Doesn’t that make sense?
Creating Memories of Peas and Other Traditions
Jennifer Moseley, the London-born, Toronto-raised daughter of a mother from St. Lucia in the Caribbean and a Cuban dad, took her French-flavored cooking skills and daughter, Victoria (now 19), to Portugal ten years ago.
“A favorite memory? When Victoria was four or so, she wanted her room to have a jungle theme. On Christmas Eve when she fell asleep I moved her into my bed. What happened next was like a reality show. I had everything absolutely prepared: new zebra print duvet covers for the bunk beds, animal print pillows, a mosquito net, new curtains and a fuzzy area rug.
“But first I had to paint the room pea green and create a huge jungle mural on one wall in shades of green, white and gold.
“Nine hours later at 5 am I gently moved her back into her bed and climbed into my own.
“A few minutes later I heard the excited cry of a four-year-old: ‘Mommy! Santa redecorated my room!!!”
When it comes to holidays in Portugal, Moseley forgoes Portuguese tradition and sticks with her own.
For readers keen to see typical Portuguese holiday ideas, she offered these two links:
But to get back to Moseley’s recipes for good holiday memories,“The meal is usually anything but turkey. Last year I did a rack of
But going back to a memory that created a tradition...
“My parents emigrated from London to Canada in 1967 to a small town called Sault (pronounced “Soo”) Ste Marie in Northern Ontario. We were one of two black families residing in the city at the time. The average snowfall that first winter was 3 metres.
“Both my parents loved to cook and our traditional Christmas Eve dinner was simply called ‘Fish Stew’, which was really a ‘West Indian’ fiery mishmash of assorted fresh and frozen fish (including heads, bones and eyes) and seafood in a thick tomato base."

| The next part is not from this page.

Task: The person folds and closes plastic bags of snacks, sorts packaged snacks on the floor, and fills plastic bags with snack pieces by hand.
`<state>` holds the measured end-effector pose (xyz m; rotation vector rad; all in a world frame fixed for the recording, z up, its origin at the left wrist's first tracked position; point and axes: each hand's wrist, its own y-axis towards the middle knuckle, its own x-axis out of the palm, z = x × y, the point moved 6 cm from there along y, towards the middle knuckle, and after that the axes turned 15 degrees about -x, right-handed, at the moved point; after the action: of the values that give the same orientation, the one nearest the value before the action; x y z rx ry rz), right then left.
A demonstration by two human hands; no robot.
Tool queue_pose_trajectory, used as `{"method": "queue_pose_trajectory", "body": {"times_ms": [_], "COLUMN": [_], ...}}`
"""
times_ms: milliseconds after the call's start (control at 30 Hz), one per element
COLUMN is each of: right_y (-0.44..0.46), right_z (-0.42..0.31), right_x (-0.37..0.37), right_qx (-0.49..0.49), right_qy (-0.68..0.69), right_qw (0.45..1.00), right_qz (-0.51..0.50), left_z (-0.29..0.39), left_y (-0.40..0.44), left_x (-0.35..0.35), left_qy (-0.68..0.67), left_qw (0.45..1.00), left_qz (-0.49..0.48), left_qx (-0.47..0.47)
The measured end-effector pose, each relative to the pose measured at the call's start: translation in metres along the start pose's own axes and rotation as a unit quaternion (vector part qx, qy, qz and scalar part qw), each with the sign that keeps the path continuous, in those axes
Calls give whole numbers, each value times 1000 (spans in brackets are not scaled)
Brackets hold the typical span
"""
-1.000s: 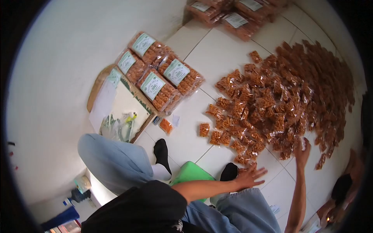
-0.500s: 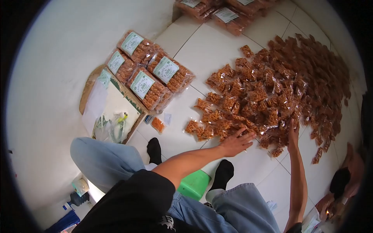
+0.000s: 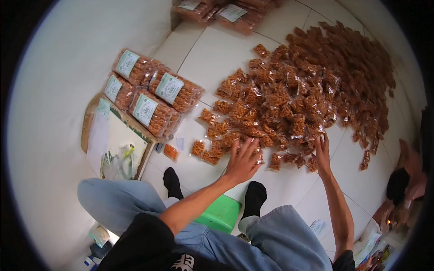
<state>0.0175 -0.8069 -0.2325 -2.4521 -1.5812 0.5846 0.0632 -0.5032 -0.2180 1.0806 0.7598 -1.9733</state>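
A wide heap of small clear packets of brown-orange snacks [image 3: 289, 95] lies on the white tiled floor. My left hand [image 3: 243, 161] rests over the near left edge of the heap, fingers spread and palm down on several packets. At the near right side, my right hand [image 3: 322, 153] has its fingers stretched out against the outer packets. Neither hand visibly grips a packet. A few loose packets [image 3: 293, 159] lie between the two hands, and one packet [image 3: 198, 147] sits at the heap's left tip.
Large labelled snack packs [image 3: 169, 88] are stacked on the left, beside a wooden-edged board [image 3: 131, 133] bearing plastic bags. More big packs [image 3: 239, 18] lie at the back. A small orange packet [image 3: 170, 152] is near my foot. A green stool [image 3: 221, 212] is under me.
The view has shifted, so the heap appears further left. My left hand has turned, its fingers now pointing away from me over the left packets. My right hand stays at the near right edge.
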Motion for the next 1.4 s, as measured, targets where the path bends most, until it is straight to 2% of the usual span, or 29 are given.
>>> {"method": "queue_pose_trajectory", "body": {"times_ms": [67, 100, 167, 200, 233, 267, 300, 367, 433, 500, 567, 600, 667, 700, 833, 900, 967, 1033, 1100, 1133, 1200, 1333, 1367, 1400], "right_y": [-7, -12, -22, -39, -58, -65, -70, -70, -64, -52, -38, -34, -31, -28, -14, -5, -5, 1, 4, 5, 7, 9, 7, 7], "right_z": [28, 53, 86, 72, 53, 75, 82, 73, 65, 56, 45, 36, 19, 24, 34, 28, 4, -14, -12, -13, -18, -38, -29, -20], "right_x": [-33, -59, -99, -90, -79, -76, -67, -42, -16, 10, 43, 59, 80, 87, 112, 131, 140, 150, 143, 133, 110, 56, 49, 36], "right_qx": [4, 8, 18, 127, 234, 253, 231, 178, 159, 137, 119, 118, 136, 137, 120, 101, 93, 42, 36, 11, -17, -38, -38, -51], "right_qy": [-42, -127, -290, -232, -170, -104, -65, -23, -5, 16, 51, 53, 113, 115, 96, 119, 136, 139, 101, 10, -81, 53, 53, 43], "right_qw": [998, 990, 952, 957, 947, 954, 964, 979, 983, 987, 991, 991, 979, 978, 984, 988, 986, 985, 986, 987, 976, 989, 988, 994], "right_qz": [36, 57, 97, 120, 140, 127, 117, 92, 88, 84, 20, 20, 102, 103, 96, 8, -16, -88, -125, -163, -203, -135, -140, -89], "left_z": [-17, -19, -48, -56, -79, -98, -103, -122, -125, -137, -138, -139, -137, -136, -127, -126, -131, -126, -114, -112, -105, -124, -129, -131], "left_y": [-19, -29, -48, -52, -64, -77, -75, -78, -71, -69, -59, -55, -46, -42, -29, -27, -26, -22, -13, -15, -11, -38, -46, -53], "left_x": [-7, -8, -16, -10, -3, 4, 4, 18, 14, 19, 18, 18, 23, 27, 23, 22, 26, 19, 13, 5, -4, 0, 4, 4], "left_qy": [1, -3, -31, -34, -101, -166, -168, -234, -225, -240, -267, -294, -318, -341, -356, -370, -386, -404, -550, -549, -573, -569, -559, -547], "left_qw": [992, 993, 945, 947, 897, 830, 832, 755, 759, 727, 720, 711, 695, 677, 661, 648, 642, 635, 580, 579, 589, 620, 651, 680], "left_qz": [74, 73, 131, 129, 179, 229, 227, 160, 164, 170, 174, 176, 159, 138, 130, 133, 138, 143, 121, 124, 81, 54, 48, 41], "left_qx": [-100, -95, -298, -293, -390, -481, -478, -591, -588, -621, -616, -615, -625, -637, -647, -652, -648, -643, -589, -590, -564, -538, -511, -486]}}
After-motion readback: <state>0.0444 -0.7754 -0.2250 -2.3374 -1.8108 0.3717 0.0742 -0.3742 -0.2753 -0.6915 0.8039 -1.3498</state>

“As time passed and I was on my own, the tradition was lost until my passion for food developed and I discovered bouillabaisse (traditional Provençal fish stew originating from the port city of Marseille) on a trip to France. My rendition is a combination of the authentic Provençal version with a little old-school Julia Child, the sophistication of Thomas Keller — and of course, my own creativity.”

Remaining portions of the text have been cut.